Now there is talk of summer football. Especially in Scotland where even on a good day the weather is decidely a lot worse. Frost, snow and heavy rain is the norm in Scotland. Moving to a summer season would alleviate, though not entirely stop, the the inevitable cancellation of games that comes with the territory and therefore the season end backlog of fixtures. Is it a good idea or not?

Myself is a huge Rugby League fan (in previous, younger years I played at amateur level and even though I was never an 'good' player i was decent and could play in several positions) though I do follow and and all our local teams, even some amateur ones. Since Rugby League moved to a summer fixture, prior to which it too was traditionally a winter sport but unlike football was played on a Sunday,  as a spectacle it has come on in leaps and bounds. The play is faster, the play is more 'open', the genaral game is all the better for moving from a cold  winters afternoon to a generally warm, or at least warmer, summer afternoon.

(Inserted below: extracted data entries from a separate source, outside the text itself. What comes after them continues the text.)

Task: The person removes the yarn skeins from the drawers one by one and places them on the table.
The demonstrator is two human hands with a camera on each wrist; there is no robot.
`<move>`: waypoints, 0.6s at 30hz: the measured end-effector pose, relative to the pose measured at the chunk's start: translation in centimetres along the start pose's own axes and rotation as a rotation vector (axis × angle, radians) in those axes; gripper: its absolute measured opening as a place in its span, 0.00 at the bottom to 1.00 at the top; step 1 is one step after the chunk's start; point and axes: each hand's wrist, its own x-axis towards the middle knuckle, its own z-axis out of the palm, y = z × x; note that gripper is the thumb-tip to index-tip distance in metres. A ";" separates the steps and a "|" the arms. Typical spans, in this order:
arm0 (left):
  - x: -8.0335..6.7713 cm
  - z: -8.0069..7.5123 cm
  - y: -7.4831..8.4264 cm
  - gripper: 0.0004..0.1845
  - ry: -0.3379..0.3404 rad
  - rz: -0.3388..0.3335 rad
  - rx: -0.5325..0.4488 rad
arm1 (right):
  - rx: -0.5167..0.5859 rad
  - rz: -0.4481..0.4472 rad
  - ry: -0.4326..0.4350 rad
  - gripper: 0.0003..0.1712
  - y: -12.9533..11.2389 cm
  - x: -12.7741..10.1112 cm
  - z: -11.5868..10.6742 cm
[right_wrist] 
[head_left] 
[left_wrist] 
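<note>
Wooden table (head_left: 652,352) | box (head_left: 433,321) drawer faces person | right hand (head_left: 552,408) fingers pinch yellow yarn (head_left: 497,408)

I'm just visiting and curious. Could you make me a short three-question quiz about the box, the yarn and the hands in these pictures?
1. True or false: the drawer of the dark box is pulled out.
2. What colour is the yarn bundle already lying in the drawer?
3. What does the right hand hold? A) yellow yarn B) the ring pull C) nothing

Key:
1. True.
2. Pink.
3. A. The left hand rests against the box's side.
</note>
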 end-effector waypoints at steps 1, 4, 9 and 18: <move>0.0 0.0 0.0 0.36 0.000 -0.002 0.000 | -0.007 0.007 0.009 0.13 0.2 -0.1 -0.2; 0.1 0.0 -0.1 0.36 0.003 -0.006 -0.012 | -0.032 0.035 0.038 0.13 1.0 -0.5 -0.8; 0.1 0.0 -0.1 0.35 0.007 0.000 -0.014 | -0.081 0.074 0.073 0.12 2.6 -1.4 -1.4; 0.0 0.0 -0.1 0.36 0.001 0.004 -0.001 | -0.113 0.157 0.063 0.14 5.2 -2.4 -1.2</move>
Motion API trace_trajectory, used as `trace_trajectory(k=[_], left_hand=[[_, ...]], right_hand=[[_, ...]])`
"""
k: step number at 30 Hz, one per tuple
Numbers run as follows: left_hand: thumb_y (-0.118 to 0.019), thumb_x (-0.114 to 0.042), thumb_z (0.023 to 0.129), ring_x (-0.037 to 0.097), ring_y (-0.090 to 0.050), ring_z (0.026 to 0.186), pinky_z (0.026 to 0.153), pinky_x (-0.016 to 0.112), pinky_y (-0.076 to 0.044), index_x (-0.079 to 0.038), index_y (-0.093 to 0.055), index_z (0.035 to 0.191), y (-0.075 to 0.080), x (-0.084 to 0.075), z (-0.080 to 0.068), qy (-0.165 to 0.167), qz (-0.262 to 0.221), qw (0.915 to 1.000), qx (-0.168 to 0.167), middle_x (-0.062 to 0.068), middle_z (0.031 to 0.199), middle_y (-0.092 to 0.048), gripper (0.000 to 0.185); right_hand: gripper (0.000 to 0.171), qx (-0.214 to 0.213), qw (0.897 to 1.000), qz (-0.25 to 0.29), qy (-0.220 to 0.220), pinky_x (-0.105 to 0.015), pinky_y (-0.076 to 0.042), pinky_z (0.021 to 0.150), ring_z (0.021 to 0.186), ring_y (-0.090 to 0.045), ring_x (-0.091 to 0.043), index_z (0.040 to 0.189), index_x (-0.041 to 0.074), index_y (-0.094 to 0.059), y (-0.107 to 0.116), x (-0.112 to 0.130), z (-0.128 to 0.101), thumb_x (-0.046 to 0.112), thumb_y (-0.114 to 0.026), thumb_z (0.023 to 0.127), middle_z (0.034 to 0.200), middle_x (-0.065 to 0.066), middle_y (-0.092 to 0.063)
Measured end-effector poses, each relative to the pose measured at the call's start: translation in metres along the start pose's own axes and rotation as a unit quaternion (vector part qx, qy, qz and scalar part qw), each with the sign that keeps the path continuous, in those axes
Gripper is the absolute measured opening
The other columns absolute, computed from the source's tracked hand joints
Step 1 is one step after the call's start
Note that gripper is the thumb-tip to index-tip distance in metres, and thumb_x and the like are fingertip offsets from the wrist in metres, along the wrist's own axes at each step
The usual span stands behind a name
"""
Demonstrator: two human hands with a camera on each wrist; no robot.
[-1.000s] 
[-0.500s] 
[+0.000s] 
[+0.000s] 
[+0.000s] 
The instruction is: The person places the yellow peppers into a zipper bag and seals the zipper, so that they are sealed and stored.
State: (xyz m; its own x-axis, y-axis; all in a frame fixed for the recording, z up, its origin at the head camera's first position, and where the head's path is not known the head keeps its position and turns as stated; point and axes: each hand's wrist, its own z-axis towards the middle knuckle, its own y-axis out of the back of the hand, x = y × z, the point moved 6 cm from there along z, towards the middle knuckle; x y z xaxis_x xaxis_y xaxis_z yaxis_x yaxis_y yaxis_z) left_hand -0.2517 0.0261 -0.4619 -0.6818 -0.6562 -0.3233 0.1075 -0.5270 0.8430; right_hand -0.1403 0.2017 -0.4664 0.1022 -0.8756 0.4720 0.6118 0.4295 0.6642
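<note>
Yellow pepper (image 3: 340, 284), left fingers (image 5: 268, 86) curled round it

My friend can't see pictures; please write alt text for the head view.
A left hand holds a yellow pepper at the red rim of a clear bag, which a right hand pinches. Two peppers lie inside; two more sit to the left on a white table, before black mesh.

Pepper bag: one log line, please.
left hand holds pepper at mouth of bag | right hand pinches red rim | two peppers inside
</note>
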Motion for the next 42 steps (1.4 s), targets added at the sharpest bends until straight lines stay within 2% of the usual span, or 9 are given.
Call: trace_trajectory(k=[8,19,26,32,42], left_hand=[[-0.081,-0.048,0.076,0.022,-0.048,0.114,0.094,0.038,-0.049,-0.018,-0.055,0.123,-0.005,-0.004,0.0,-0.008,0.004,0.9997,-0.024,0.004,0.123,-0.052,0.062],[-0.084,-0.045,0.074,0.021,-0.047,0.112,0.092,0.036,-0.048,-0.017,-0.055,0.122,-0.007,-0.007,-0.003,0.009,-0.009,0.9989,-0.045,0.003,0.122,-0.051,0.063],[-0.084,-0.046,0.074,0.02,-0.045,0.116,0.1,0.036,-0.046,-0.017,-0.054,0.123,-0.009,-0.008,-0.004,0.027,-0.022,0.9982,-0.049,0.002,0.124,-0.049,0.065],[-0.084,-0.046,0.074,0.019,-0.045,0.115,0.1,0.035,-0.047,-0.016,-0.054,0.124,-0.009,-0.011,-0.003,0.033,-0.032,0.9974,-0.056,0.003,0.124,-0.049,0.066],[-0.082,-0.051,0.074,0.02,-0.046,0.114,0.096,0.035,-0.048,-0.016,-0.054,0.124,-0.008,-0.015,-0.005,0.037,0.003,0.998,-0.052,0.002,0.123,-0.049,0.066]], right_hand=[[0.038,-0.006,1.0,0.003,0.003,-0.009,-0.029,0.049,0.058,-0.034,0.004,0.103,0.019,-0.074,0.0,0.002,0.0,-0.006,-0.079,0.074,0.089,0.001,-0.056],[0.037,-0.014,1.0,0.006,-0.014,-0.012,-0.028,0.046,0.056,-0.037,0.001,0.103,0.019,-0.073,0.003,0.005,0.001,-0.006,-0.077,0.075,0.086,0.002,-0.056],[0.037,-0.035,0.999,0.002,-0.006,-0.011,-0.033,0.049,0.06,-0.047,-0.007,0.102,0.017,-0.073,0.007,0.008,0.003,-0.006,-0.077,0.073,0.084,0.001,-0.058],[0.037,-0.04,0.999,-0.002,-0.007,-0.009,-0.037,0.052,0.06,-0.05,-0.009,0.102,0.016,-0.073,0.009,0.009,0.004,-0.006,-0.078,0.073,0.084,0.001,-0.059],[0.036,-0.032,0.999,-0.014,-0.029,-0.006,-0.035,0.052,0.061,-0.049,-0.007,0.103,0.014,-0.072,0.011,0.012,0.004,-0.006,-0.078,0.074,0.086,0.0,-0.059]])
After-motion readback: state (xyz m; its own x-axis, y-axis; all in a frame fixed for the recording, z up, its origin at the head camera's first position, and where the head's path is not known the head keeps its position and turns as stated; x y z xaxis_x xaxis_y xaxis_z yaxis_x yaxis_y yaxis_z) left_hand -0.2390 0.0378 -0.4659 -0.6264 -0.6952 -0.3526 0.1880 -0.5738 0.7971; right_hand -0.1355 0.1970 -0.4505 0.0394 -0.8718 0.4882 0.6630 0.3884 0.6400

But, would football gain the same benefits? I think it would. Pitches would be less likely to be prone to the ball sticking in the mud, sometimes  quagmires.  It would also alleviate the ball   skidding off the grass. These two things alone would see, or should see, a better standard of game which in turn brings on the players who would benefit with better skills. Some say that playing on a rain soaked or mud splattered pitch brings its own skill levels but remember that the English Premier League teams have undersoil heating systems which means for them they practically play on a summer like playing surface anyway so moving to a summer season wouldn't be such a big hassle. For the lower  divisions and in Scotland in particular, the move to a summer season would level the field a a little.

Realise also that while the quality of football would be improved there is also, for the travelling fans who sometimes travel long distances, there is less chance of a game being called off at the last minute due to a sudden downpour that waterlogged the pitch or a sudden cold snap that made the pitch dangerous for players.

I reckon a move to summer football will overall be a good move. Will they do it? In Scotland the chances are higher and I have this nagging feeling that English clubs will not like the idea at all. Time will tell in both cases.